If you configured to show the distribution tables, three further tables will be part of the result. The first table shows the distribution in time and size of TCP hit, the second of TCP miss and the third of TCP none requests which include some errors. The interior of the tables is the distribution in time and size. The final sum row of each table is the accumulated distribution in size, and the final sum column of each table the accumulated distribution in time. A special program can be used to generate 3D diagrams and VRMLs from the data.
The final table displays some statistics about the analyser, e.g., how much time it spent in the parser loop and how much time it needed overall. Of interest may be the lps value in parenthesis which is the lines-per-second amount parsed.
The URL is a user entered input, and may thus contain grossly malformed input.
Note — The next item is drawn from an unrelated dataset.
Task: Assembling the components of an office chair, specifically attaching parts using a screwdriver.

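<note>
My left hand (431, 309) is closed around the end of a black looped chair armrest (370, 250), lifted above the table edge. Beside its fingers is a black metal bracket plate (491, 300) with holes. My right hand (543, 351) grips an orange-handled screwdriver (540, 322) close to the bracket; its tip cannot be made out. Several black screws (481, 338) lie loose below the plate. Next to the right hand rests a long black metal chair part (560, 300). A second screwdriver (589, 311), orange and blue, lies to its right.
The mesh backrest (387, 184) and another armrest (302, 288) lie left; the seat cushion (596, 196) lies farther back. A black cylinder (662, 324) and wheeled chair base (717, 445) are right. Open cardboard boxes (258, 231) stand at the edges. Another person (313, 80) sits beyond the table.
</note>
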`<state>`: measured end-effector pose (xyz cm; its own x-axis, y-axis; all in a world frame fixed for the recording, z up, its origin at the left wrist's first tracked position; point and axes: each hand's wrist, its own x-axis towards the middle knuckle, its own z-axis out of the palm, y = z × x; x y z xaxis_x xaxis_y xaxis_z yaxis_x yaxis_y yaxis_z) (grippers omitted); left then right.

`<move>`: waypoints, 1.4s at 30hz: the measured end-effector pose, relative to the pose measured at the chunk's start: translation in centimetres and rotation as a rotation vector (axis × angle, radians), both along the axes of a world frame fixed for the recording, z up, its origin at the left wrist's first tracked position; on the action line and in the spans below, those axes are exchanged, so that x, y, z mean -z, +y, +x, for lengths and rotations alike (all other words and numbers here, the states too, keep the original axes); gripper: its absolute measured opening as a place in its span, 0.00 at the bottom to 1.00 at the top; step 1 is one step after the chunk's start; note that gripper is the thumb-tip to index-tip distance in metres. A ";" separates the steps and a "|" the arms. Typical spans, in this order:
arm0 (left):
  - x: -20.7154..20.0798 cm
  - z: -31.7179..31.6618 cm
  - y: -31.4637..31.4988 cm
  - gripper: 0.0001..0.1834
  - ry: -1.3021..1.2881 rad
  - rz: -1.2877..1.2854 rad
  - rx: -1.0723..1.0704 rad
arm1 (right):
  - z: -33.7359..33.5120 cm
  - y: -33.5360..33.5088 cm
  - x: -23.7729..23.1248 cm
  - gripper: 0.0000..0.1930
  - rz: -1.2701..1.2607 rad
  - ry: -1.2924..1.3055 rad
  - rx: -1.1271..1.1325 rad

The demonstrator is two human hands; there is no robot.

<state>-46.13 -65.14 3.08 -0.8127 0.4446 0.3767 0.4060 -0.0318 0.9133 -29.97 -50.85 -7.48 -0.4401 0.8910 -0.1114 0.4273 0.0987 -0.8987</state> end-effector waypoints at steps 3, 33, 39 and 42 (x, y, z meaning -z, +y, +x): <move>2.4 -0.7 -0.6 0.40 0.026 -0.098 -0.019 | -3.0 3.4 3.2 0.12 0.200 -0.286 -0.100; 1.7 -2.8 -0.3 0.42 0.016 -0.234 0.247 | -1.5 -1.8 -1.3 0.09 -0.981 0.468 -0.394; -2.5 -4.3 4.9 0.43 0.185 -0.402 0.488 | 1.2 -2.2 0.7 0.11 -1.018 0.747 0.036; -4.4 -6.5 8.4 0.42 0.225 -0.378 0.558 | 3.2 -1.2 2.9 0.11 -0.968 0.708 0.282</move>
Figure 3.1 shows the finite state automaton which extracts the method, host name and port from a URL. Start state is state 0. The final state 5 is not explicitly shown.
Figure 3.1: Finite state automaton for parsing URLs.
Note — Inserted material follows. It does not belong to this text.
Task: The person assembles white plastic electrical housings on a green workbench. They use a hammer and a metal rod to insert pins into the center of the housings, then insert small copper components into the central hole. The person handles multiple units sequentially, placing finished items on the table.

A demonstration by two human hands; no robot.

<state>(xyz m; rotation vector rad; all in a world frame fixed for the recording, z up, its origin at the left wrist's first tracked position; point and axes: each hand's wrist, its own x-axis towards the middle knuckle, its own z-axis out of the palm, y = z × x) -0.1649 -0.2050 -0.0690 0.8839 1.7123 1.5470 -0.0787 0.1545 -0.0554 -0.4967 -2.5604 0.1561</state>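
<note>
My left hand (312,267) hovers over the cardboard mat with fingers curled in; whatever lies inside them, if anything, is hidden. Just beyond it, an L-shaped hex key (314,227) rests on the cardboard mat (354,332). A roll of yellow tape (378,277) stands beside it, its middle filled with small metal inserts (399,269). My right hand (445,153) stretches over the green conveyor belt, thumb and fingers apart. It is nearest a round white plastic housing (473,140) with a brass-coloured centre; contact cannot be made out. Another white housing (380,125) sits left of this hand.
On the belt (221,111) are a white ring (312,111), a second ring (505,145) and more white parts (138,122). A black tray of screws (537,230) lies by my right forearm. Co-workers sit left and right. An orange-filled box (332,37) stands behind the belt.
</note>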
The connotation at the arcs may look a little weird. My apologies for not using standard notation. The Mealy automaton performs its actions during the transition to a new state. If the arc is only labelled with a single character, this character will be eaten without doing anything with it. Otherwise the action is associated with the mentioned character or character class, and separated by a slash.
The character class
alnum contains alphanumeric characters.
The virtual character class
else contains all characters which
are not any other arc leaving the node. The action is abbreviated, too. The
s means to add the character to the scheme,
h to add to the host and
p to add to the port.
E() empties the arguments.
The numbering of the state nodes is arbitrary and was chosen in order to simplify the implementation of the automaton. The weird arc from state 3 to state 2 was added in order to be able to parse the host name and port of tunnelled connections, e.g. to be able to parse the following log line:
[...] CONNECT some.host.domain:443 - DIRECT/some.host.domain -
This section will deal with a few choice internals. For more implementation details, please refer to appendix C.
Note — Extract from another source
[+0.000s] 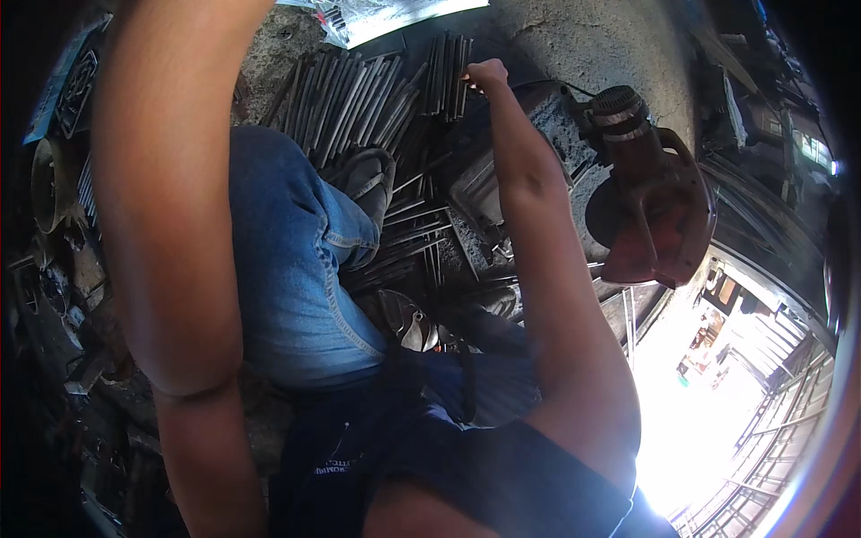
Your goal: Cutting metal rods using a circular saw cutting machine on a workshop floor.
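My right hand (pixel 485 75) reaches far forward to a stack of short metal rods (pixel 444 76) on the ground. Its fingers are closed against the right side of that stack, at a rod; the fingertips are small and partly hidden. My left arm (pixel 170 197) fills the left side, very close, and its hand lies outside the picture. Just left of the stack, a wider row of metal rods (pixel 345 103) lies side by side. More loose rods (pixel 417 233) are scattered behind my shoe (pixel 368 184).
A cut-off saw (pixel 650 188) with a reddish guard stands right of my right arm. My bent knee in jeans (pixel 287 251) is between the arms. Metal scraps (pixel 85 372) crowd the left. Bright light enters through a barred opening (pixel 762 430) at lower right.
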A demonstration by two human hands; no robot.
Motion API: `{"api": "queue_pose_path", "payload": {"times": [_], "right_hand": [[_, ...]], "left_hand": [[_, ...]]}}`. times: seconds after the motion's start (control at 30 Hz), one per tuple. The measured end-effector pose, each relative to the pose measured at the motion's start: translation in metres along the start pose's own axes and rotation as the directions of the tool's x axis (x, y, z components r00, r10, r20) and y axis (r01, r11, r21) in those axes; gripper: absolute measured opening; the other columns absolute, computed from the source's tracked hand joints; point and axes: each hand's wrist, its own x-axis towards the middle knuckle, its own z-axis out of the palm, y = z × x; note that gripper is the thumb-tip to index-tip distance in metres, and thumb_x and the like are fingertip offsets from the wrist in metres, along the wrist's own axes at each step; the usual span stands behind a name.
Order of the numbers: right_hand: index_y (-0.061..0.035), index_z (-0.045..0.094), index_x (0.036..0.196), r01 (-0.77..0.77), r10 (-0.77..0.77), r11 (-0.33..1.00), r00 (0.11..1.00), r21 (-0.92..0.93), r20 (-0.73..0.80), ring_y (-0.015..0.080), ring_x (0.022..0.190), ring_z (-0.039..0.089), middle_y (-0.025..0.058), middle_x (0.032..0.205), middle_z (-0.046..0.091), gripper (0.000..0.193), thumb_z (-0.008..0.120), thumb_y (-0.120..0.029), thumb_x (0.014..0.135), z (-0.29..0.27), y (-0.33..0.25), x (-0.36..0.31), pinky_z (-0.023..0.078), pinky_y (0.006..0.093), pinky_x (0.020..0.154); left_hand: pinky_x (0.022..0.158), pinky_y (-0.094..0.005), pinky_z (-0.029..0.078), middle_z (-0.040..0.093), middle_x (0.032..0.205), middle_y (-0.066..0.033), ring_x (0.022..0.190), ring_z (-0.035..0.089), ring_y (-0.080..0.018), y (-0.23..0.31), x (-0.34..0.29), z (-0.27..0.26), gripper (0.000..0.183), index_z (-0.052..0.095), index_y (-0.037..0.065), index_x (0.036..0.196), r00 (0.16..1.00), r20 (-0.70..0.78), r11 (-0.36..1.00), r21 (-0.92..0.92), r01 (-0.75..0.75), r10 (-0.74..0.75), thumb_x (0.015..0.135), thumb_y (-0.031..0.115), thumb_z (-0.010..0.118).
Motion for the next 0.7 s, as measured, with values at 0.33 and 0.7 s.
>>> {"api": "queue_pose_path", "payload": {"times": [0.33,0.7], "right_hand": [[-0.0005,0.075,0.09,0.033,-0.034,0.999,0.999,-0.027,-0.032,0.0253,0.095,0.071,0.0149,0.097,0.074,0.038,0.08,-0.027,0.064,-0.001,0.004,0.009,0.055,0.0356,0.087],[0.0003,0.074,0.091,0.301,-0.336,0.918,0.936,0.257,0.104,0.0172,0.073,0.066,0.0083,0.083,0.071,0.028,0.078,-0.024,0.076,0.006,-0.086,-0.068,0.054,0.0288,0.065]], "left_hand": [[0.064,-0.0409,0.054,0.066,0.079,-0.0173,0.074,0.067,-0.0199,-0.004,0.02,-0.003,0.079,0.07,0.004,0.09,0.993,0.086,0.997,-0.013,-0.074,0.075,0.101,0.06,0.016],[0.073,-0.0448,0.05,0.064,0.093,-0.0162,0.086,0.064,-0.0228,0.022,0.026,0.061,0.068,0.067,0.007,0.101,0.877,-0.15,0.889,0.096,-0.447,0.457,0.095,0.062,0.028]]}}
Seafood is capable of reading plain textual input and compressed input
in a variety of formats. If more than one CPU is available, decompression
takes place using an external decompressor which is run as an input filter.
If there is only one CPU available, decompression is achieved internally
using appropriate library calls. Compression formats understood are
compress. The latter
is only available on multi-CPU platforms. Due to its design, Seafood can be
extended to use decryption.
The parsing API of the Seafood software provides high-level functions to return different integer flavours, floats and words from the input stream. In order to achieve maximum speed, care was taken to touch each character only once during parsing.
The symbol tables which contain status tags like
TCP_MEM_HIT or hierarchy tags like
are dynamically generated during run-time from the information supplied in
the configuration file
seafood.conf. For efficiency reasons,
the symbol tables used for matching are implemented using trie data
When comparing the match function of a trie with a generic hash table, both need a time proportional to the length of the word looked at. But as a trie by then has arrived at the stored (token-) value, a generic hash needs to check its collision avoidance algorithms first.
When looking at the matching speed of words not in either container, the trie excels even further. As soon as the first letter not in the trie is encountered, the trie will 'know' a mismatch. A generic hash table on the other hand will need to touch all letters of a mismatch and possibly do some collision avoidance in order to conclude a mismatch.
The drawback of a trie is that the insertion of new elements takes considerably more time than insertion into a generic hash. Therefore, tries are used for static information which is read in once from the configuration file during start-up, and which is just matched against, while hash maps are used to store dynamic content found during the parsing of the log file.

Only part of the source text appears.